● INSTRUCTIONS FOR THE TASK
Reply only with how many lines of the listing below hold the word "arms".
(Beginning of MATERIAL SHOWN)
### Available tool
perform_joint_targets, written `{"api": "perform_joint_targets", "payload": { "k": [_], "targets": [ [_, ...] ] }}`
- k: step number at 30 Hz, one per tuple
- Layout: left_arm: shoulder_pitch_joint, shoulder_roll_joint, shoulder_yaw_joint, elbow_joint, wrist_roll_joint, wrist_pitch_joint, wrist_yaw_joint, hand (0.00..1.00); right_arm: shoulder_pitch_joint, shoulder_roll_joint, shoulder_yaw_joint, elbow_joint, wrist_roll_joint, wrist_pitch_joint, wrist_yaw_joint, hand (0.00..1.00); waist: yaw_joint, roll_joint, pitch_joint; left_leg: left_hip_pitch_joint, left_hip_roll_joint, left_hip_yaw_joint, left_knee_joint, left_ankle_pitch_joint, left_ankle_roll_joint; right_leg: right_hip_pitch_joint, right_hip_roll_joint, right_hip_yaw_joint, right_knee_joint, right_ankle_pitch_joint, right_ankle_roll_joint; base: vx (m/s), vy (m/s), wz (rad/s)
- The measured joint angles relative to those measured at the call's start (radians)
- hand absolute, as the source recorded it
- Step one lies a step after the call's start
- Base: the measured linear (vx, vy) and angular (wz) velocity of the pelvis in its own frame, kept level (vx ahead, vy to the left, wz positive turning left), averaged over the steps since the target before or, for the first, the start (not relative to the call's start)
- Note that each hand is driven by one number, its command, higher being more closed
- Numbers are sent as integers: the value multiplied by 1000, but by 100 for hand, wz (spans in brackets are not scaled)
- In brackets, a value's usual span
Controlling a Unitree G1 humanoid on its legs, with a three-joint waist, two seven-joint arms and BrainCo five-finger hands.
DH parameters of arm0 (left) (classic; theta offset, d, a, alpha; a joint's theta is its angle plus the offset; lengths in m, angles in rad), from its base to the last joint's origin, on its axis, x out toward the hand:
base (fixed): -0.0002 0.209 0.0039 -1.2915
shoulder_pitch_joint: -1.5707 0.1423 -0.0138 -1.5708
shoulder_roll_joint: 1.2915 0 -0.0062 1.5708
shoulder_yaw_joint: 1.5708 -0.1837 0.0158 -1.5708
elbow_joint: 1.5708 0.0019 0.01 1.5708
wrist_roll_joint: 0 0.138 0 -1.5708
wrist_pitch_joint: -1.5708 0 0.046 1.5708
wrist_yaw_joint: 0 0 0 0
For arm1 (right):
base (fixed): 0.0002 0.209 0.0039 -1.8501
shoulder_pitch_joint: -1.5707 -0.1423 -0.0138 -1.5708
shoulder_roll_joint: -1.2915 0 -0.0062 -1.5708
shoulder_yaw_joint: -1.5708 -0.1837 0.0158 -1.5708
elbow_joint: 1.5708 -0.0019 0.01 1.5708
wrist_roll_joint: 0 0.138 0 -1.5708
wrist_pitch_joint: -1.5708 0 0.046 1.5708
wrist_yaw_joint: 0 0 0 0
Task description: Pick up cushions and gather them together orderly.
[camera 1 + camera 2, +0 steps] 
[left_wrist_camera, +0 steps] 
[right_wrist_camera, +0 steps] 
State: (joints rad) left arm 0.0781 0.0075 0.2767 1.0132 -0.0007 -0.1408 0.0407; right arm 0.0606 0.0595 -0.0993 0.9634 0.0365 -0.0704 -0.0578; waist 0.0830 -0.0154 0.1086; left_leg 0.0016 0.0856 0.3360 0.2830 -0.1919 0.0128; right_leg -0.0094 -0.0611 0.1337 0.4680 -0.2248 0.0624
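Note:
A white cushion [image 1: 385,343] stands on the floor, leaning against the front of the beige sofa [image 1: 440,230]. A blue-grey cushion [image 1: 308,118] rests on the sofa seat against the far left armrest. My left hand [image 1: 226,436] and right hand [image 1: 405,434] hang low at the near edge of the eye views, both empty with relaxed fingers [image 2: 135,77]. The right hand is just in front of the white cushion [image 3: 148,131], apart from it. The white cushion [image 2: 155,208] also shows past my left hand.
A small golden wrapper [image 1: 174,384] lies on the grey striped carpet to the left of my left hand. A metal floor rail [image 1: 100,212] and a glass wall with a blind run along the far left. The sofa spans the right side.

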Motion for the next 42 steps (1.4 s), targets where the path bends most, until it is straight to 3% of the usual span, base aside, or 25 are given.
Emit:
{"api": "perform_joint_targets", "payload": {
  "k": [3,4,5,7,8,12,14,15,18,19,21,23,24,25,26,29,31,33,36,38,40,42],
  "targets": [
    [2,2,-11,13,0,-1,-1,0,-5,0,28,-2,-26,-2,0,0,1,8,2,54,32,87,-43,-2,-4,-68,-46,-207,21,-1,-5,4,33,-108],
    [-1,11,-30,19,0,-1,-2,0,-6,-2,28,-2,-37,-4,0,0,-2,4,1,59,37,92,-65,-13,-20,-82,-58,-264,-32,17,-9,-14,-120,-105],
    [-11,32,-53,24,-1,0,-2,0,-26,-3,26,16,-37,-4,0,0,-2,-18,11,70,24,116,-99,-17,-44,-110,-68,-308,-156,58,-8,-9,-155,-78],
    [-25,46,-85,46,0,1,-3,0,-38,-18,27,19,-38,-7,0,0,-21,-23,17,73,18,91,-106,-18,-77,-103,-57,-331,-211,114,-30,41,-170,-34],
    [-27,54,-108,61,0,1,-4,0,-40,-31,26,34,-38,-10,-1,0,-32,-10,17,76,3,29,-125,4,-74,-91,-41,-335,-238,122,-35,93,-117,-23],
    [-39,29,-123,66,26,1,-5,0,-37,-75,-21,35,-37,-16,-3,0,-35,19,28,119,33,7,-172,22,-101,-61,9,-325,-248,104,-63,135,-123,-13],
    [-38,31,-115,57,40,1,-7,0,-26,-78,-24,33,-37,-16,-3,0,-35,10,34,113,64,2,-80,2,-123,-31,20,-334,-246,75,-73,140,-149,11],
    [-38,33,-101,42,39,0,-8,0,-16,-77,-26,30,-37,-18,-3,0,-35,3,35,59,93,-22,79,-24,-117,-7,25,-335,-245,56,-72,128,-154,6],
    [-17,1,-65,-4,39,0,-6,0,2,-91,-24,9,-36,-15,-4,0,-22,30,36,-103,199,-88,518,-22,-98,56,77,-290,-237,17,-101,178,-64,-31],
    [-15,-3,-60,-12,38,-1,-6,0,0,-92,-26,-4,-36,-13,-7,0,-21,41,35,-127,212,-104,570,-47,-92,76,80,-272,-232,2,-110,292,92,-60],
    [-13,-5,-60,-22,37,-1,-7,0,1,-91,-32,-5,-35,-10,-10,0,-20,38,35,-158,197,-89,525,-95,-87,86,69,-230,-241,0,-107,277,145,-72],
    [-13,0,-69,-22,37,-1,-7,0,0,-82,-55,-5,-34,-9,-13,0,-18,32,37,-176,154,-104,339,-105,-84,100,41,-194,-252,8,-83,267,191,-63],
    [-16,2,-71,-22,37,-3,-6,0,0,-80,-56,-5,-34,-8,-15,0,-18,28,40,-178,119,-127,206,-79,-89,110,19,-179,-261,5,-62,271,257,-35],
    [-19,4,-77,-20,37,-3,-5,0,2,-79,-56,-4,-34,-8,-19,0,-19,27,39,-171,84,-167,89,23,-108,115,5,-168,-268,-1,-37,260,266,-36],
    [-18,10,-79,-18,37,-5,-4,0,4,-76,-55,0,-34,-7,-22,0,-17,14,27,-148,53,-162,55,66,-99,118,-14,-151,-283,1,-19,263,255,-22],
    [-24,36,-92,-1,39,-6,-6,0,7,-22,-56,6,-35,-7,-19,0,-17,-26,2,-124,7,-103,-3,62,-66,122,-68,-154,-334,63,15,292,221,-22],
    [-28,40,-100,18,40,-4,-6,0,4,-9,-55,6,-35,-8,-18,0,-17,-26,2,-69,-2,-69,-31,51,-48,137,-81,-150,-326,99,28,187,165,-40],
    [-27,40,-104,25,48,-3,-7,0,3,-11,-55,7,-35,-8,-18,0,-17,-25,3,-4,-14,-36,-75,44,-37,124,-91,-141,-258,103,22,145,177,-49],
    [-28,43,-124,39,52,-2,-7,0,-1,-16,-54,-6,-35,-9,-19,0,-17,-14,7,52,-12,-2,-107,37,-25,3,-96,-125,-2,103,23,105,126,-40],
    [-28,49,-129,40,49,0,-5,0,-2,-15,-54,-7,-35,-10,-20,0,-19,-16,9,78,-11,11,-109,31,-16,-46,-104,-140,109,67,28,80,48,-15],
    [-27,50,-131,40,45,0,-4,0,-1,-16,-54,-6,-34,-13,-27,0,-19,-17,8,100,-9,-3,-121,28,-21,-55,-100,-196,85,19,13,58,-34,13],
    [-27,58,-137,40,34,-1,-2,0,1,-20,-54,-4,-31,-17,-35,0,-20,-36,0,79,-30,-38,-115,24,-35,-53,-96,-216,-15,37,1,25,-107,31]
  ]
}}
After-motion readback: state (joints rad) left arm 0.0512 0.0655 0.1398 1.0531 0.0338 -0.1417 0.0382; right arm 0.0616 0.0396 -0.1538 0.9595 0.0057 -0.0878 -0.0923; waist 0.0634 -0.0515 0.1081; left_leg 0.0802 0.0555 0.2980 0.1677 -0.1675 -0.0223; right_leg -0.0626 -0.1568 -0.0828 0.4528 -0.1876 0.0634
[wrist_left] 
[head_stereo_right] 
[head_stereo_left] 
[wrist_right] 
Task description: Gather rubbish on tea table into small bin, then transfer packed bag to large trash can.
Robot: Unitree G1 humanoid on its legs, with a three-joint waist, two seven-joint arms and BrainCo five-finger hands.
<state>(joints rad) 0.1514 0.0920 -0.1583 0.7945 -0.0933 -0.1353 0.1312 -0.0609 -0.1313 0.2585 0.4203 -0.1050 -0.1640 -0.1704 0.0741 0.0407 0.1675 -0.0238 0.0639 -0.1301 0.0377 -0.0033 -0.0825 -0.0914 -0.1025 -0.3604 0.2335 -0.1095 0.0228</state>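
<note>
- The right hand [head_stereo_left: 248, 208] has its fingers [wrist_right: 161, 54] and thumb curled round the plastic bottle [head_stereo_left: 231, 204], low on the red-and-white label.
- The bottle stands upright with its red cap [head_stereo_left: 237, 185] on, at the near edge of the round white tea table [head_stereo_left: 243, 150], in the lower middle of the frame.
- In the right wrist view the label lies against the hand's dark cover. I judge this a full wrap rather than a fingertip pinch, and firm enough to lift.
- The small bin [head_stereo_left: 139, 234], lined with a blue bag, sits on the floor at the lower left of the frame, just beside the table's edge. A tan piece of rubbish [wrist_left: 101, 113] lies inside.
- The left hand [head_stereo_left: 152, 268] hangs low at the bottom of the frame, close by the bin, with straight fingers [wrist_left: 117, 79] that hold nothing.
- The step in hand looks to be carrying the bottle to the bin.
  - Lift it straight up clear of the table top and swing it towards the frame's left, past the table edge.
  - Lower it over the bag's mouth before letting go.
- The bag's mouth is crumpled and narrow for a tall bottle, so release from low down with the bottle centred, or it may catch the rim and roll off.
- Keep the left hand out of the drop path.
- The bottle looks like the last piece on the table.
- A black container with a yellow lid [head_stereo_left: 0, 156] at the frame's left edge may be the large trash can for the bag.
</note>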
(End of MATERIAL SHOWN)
● ANSWER SPACE
2